3. E.g., Kegan A. Chandler, The God of Jesus in Light of Christian Dogma: The Recovery of New Testament Theology (McDonough, GA: Restoration Fellowship, 2016), 345; “Whose Faith Is It Really?” (no author given), Biblical Unitarian website, n.d. Chandler also quotes multiple times from Paine's subsequent book The Ethnic Trinities and Their Relations to the Christian Trinity (Boston: Houghton Mifflin, 1901); see Chandler, God of Jesus, 14, 55, 67, 80, 118, 154, 166, 277, 476. The premise of Paine's second book is that any apparent reference to three deities, no matter how loosely connected or what the larger religious context might be, is an example of a so-called "ethnic trinity." As an example of Chandler's misuse of Paine, in one place he quotes Paine at some length ending with the following sentence: "It is true that Christianity was afterwards developed into a philosophical creed, as is true of all religious ideas, but this historical process cannot be traced to its founder" (Chandler, God of Jesus, 276-77, citing Paine, Ethnic Trinities, 202-203).

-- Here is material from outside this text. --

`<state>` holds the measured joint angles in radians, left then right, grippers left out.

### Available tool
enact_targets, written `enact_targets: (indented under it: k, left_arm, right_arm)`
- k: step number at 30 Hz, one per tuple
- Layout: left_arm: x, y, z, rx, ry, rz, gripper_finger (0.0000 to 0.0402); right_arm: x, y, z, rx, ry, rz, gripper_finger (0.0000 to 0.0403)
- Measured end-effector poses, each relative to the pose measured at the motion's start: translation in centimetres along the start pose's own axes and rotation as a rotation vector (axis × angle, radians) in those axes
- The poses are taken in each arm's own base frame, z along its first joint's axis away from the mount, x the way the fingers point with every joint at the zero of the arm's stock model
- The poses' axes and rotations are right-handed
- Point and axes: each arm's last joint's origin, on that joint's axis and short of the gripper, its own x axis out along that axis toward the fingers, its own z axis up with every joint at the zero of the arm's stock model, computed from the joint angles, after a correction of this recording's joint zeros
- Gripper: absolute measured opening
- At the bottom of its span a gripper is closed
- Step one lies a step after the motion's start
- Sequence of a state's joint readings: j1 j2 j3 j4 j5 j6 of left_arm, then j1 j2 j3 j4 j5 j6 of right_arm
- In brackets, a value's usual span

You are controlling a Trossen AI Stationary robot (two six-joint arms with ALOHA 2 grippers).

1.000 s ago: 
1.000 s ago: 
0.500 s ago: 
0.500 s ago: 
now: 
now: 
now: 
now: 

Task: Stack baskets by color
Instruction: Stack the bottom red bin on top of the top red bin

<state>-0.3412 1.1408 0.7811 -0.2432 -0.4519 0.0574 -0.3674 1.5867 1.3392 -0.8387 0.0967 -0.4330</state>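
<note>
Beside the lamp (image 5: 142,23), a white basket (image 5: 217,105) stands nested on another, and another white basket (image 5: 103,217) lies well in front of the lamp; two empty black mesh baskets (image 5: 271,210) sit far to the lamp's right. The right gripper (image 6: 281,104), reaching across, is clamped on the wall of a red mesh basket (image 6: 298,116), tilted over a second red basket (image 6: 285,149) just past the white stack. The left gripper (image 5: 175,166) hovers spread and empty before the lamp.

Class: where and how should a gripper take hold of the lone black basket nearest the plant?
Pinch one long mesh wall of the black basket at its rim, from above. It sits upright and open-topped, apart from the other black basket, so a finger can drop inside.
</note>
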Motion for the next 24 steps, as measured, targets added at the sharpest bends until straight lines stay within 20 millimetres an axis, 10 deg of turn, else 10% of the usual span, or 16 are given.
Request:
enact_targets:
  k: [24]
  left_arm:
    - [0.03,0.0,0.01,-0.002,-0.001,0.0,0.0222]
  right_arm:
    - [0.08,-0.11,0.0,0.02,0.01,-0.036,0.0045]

In the very next sentence, however, omitted by Chandler, Paine stated: "Paul, as we shall see, was the historical bridge between the 'good news' of Jesus of Nazareth and the speculative philosophy of the Nicene Creed" (Ethnic Trinities, 203).

4. Should You Believe in the Trinity? Is Jesus Christ the Almighty God? (Brooklyn: Watchtower Bible and Tract Society, 1989), 12-13.

5. Again, most of the contemporary critics of the doctrine of the Trinity who are citing Paine rightly regard the Gospel of John as a first-century work reflecting apostolic testimony. On the origins, composition, and context of the Gospel of John, see especially Craig S. Keener, The Gospel of John: A Commentary, vol. 1 (Peabody, MA: Hendrickson, 2003); Gary M. Burge, Interpreting the Gospel of John: A Practical Guide, 2nd ed. (Grand Rapids: Baker Academic, 2013), 5-99.